SwimmerServiceImpl.java snippet.

    @Transactional
    public void initialize() {
    if (!initialized) {
        DataSet dataSet;

        Parser parser;
        parser = DefaultParserFactory.getInstance().newDelimitedParser(
            new InputStreamReader(this.getClass().getClassLoader().getResourceAsStream("/test/data/athlete.pzmap.xml")), // xml column mapping
            new InputStreamReader(this.getClass().getClassLoader().getResourceAsStream("/test/data/athlete.csv")),  // csv file to parse
            ';', // delimiter
             '"', // text qualfier
             false); // ignore the first record (may need to be done if first record contain column names)
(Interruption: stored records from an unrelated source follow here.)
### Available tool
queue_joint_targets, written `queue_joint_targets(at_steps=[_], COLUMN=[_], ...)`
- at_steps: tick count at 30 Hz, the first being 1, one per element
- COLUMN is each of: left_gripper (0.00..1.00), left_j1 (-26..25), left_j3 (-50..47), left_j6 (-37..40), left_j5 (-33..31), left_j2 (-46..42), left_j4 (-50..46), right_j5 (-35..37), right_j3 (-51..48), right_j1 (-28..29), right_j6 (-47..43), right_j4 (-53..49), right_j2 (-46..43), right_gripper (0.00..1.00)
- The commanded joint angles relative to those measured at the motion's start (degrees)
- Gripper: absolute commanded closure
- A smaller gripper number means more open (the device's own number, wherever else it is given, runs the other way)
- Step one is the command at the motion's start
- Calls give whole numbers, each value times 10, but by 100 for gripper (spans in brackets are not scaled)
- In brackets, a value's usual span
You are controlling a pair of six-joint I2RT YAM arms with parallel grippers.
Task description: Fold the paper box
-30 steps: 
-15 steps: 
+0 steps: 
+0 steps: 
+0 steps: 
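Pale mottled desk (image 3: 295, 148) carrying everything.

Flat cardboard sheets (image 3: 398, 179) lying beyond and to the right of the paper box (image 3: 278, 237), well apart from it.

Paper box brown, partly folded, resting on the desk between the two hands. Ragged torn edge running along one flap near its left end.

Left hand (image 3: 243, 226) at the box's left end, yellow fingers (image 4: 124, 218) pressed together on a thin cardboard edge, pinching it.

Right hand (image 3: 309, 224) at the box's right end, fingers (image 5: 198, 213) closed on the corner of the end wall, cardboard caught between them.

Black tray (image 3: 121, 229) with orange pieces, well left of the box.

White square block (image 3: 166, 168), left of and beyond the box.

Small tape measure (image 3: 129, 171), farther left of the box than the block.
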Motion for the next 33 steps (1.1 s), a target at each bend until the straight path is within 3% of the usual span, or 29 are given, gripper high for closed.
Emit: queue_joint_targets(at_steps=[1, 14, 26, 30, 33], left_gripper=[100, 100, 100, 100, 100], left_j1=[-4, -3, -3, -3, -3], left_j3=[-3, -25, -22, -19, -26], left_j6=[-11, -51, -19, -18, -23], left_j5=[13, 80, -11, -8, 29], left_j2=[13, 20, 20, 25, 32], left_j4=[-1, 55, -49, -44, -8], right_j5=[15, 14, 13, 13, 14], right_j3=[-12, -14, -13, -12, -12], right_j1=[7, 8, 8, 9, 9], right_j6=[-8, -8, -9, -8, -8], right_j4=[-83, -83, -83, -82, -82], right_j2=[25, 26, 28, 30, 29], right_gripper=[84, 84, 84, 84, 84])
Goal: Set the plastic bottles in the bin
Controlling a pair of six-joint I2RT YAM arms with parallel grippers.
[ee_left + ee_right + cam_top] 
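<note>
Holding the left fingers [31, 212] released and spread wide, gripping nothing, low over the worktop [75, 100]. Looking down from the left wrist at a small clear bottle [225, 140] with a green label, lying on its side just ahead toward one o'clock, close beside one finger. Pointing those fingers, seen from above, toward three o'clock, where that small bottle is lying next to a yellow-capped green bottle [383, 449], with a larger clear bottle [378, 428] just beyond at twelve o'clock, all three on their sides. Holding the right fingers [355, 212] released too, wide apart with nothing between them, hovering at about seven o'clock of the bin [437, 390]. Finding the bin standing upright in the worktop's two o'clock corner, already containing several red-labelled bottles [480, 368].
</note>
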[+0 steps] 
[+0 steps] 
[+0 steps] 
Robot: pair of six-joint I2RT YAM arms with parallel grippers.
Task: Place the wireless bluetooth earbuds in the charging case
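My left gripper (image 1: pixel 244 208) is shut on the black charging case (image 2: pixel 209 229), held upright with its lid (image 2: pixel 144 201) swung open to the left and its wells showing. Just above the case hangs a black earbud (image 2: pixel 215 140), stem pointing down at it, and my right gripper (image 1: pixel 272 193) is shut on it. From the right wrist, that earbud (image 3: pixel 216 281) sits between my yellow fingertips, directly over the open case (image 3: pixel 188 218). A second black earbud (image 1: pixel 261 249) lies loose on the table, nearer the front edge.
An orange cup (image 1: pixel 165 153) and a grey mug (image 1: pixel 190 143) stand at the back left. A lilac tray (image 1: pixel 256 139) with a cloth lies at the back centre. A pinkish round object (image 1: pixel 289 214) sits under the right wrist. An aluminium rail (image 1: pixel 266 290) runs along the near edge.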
            dataSet = parser.parse();
            while (dataSet.next()) {
                Swimmer swimmer = new Swimmer();

                swimmer.setId(dataSet.getString("Reg_ID"));
                swimmer.setFirst(dataSet.getString("First_name"));
                swimmer.setLast(dataSet.getString("Last_name"));
                swimmer.setGender(Gender.parse(dataSet.getString("Ath_Sex")));
                swimmer.setId(dataSet.getString("Reg_ID"));
                swimmer.setBirthdate(stringToDate(dataSet.getString("Birth_date")));

                em.persist(swimmer);
                }

            initialized = true;
        }
     }
 

The code is available here on GitHub.